→ **Task to carry out**:
Output exactly the lines below, starting with the line that has "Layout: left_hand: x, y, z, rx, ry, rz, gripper" and going on through the line that has "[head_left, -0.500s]", both included, and no other lines.

→ **Source data**:
==========
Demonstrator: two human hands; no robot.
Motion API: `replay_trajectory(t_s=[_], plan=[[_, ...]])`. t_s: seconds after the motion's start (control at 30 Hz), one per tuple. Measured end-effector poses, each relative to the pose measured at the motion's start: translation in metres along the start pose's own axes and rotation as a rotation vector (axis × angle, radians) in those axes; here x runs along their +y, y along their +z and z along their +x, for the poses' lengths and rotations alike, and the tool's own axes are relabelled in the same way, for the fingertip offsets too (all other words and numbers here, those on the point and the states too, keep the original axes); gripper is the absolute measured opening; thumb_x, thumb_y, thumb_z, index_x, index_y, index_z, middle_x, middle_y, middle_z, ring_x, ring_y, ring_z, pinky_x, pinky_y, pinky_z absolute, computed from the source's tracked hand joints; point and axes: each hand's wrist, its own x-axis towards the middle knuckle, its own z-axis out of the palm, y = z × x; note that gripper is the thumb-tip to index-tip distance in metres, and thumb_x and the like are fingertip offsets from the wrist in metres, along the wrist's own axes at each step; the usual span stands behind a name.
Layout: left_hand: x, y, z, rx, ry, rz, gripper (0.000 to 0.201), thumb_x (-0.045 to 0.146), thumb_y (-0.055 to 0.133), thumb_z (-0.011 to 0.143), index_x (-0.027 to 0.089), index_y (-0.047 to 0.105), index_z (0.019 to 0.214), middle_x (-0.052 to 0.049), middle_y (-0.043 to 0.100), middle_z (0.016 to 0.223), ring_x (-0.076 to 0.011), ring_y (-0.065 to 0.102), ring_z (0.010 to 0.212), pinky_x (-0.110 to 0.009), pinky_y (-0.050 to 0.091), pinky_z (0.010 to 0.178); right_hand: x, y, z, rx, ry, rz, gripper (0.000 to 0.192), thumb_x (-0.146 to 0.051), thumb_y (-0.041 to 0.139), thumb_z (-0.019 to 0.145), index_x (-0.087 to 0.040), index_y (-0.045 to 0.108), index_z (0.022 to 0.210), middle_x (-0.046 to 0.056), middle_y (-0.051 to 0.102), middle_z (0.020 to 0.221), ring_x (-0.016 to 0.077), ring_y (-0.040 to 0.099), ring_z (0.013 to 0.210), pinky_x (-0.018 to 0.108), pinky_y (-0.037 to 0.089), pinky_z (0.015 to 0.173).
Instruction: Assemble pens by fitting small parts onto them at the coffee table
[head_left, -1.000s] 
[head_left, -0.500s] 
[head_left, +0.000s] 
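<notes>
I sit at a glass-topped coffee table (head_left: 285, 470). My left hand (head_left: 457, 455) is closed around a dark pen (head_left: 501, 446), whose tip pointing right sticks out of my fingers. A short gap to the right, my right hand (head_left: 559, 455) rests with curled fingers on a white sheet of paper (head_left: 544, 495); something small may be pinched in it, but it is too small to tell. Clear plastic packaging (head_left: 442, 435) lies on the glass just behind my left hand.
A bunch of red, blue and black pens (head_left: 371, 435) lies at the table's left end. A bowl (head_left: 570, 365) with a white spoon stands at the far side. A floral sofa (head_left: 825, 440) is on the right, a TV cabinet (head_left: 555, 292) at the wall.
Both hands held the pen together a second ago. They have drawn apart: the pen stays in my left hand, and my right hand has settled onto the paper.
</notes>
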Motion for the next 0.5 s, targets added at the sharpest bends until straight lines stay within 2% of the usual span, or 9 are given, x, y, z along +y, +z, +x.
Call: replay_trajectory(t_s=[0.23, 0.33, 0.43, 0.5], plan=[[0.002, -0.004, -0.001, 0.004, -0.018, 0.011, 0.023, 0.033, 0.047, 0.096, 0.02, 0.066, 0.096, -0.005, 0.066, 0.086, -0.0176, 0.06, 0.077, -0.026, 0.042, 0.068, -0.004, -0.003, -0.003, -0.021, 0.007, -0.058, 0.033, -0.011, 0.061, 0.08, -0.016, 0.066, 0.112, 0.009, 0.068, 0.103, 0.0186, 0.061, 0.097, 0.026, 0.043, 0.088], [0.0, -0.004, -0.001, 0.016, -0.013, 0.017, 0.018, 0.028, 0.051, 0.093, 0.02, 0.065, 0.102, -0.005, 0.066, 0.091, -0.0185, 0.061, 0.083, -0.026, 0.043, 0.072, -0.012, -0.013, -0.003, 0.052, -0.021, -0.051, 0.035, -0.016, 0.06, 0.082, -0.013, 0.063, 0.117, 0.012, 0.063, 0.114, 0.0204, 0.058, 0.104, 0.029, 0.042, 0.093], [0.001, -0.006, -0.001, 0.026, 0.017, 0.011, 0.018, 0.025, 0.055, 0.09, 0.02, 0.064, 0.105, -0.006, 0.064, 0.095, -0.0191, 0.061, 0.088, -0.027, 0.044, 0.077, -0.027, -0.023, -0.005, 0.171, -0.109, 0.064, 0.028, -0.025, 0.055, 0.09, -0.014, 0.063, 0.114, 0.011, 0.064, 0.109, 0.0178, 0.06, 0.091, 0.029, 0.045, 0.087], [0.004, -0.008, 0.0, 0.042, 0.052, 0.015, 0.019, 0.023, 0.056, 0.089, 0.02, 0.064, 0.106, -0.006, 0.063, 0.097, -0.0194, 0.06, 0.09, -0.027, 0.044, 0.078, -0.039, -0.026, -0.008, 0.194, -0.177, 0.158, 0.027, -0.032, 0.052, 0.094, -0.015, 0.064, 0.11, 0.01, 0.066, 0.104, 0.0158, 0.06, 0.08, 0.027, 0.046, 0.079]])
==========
→ **Answer for this exercise**:
Layout: left_hand: x, y, z, rx, ry, rz, gripper (0.000 to 0.201), thumb_x (-0.045 to 0.146), thumb_y (-0.055 to 0.133), thumb_z (-0.011 to 0.143), index_x (-0.027 to 0.089), index_y (-0.047 to 0.105), index_z (0.019 to 0.214), middle_x (-0.052 to 0.049), middle_y (-0.043 to 0.100), middle_z (0.016 to 0.223), ring_x (-0.076 to 0.011), ring_y (-0.065 to 0.102), ring_z (0.010 to 0.212), pinky_x (-0.110 to 0.009), pinky_y (-0.050 to 0.091), pinky_z (0.010 to 0.178); right_hand: x, y, z, rx, ry, rz, gripper (0.000 to 0.192), thumb_x (-0.146 to 0.051), thumb_y (-0.041 to 0.139), thumb_z (-0.019 to 0.145), index_x (-0.087 to 0.040), index_y (-0.045 to 0.108), index_z (0.022 to 0.210), middle_x (-0.046 to 0.056), middle_y (-0.051 to 0.102), middle_z (0.020 to 0.221), ring_x (-0.016 to 0.077), ring_y (-0.040 to 0.099), ring_z (0.013 to 0.210), pinky_x (-0.018 to 0.108), pinky_y (-0.037 to 0.089), pinky_z (0.015 to 0.173).
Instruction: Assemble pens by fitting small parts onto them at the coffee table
[head_left, -1.000s] 
[head_left, -0.500s] 

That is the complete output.